Around the gender critical/radical feminist blogosphere, I’m seeing essays about women’s experiences at Mich Fest, a festival that, thanks to men, is no more. Is the demise of Mich Fest solely the result of transactivism? No, and Lisa Vogel admitted this. That said, it had to have been a major contributing factor. I was fifteen when I started getting death threats for my political views (from grown men, of course.) I was a nobody teenager with a catchy screen name. My existence online was of no practical consequence. I can only imagine the harassment and emotional terrorism that Vogel and other well-known Mich Fest regulars were subject to in real life.
And it’s not just Mich Fest that we lost. We lost every other lesbian/women’s music festival. We lost our cafes and our refuges. We lost our lesbian bars…actually, I think the loss of the lesbian bar is the saddest thing of all.

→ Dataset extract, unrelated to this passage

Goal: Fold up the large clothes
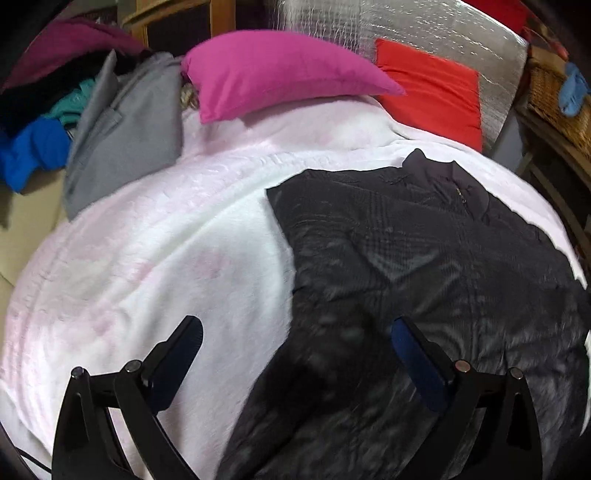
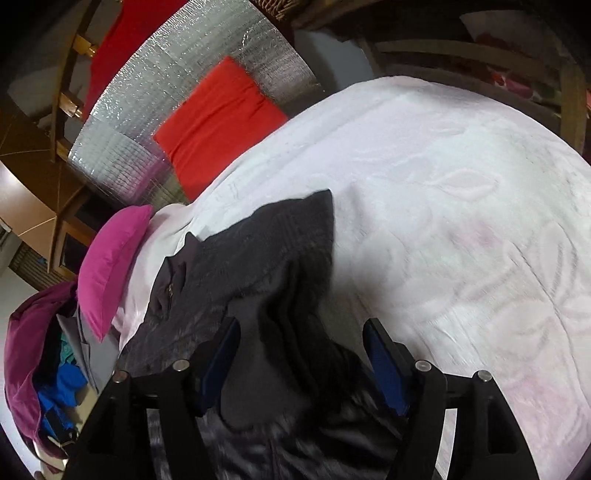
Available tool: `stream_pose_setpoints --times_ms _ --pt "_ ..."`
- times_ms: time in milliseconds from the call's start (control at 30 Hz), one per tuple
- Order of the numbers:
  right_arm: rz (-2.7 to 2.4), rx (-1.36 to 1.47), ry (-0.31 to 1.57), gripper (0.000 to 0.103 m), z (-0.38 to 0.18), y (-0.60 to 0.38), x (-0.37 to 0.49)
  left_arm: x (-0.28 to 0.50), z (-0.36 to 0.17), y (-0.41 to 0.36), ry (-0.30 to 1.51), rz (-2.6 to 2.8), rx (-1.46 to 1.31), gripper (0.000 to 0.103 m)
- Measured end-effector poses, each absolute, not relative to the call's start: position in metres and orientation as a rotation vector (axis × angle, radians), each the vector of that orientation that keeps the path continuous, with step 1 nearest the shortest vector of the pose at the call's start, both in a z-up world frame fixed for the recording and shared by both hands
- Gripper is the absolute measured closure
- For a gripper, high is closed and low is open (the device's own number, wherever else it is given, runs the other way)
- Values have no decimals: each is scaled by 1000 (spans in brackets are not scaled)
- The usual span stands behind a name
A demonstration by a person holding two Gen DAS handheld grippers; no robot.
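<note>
A dark grey zip-up jacket (image 1: 424, 251) lies spread on a white-pink blanket (image 1: 166, 240) covering the bed, its collar at the far end. My left gripper (image 1: 295, 325) hangs open above the jacket's near left edge; one finger is over the blanket, the other over the dark cloth. In the right wrist view the jacket (image 2: 258, 251) shows a raised fold of sleeve or hem running between the fingers of my right gripper (image 2: 303, 325). Its jaws stand apart and the blue pads do not press on the cloth.
A pink pillow (image 1: 280, 70) and a red cushion (image 1: 432, 92) lean at the head of the bed against a silver foil panel (image 1: 406, 26). A heap of grey, blue, teal and maroon clothes (image 1: 122, 122) sits at the far left. A wicker basket (image 1: 554, 96) stands right.
</note>
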State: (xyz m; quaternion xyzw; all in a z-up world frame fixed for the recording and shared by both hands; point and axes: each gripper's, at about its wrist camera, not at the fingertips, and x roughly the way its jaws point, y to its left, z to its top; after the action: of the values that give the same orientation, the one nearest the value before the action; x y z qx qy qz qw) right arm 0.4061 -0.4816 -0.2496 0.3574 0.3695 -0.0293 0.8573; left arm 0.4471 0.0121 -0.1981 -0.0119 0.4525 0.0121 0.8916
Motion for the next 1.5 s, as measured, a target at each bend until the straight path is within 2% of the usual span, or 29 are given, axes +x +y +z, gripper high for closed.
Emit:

See, it’s all about integration. Progressivism/liberalism has become all about integration and inclusion. Queer activism especially is notorious for being so “inclusive” that it actively excludes anyone with any kind of boundaries or controversial thoughts. It’s a feeling I have had since my middle school years when it came to special education. Being mainstreamed has done a lot of good for the disabled, but it also cost us our right to freedom of association and, all too often, of a quality education. Someone somewhere decided that deaf people don’t have the right to communicate in their native sign language or be with other deaf people. Someone somewhere thought it was a good idea for people with severe mental retardation to be in a regular classroom with a teacher’s aide. Where he is the only child with MR there. Where he sticks out like a sore thumb. Where he cannot get his needs fully met, and the few needs that are met are met at the expense of the other children. Inclusion like that has no practical benefit to anyone, but it makes us look good. Nobody asked me if I wanted to share a classroom with “normal students” or if I wanted to attend a regular school. Nobody asked me if I wanted to “fit in” or if I wanted my world to fit me, like it does for able people. Nobody asked me shit. If they had, I would have said no. I have the same right to be “with my own kind” as anyone else. People have failed to understand the difference between an environment that is *adapted to* you and an environment that’s *designed for* you.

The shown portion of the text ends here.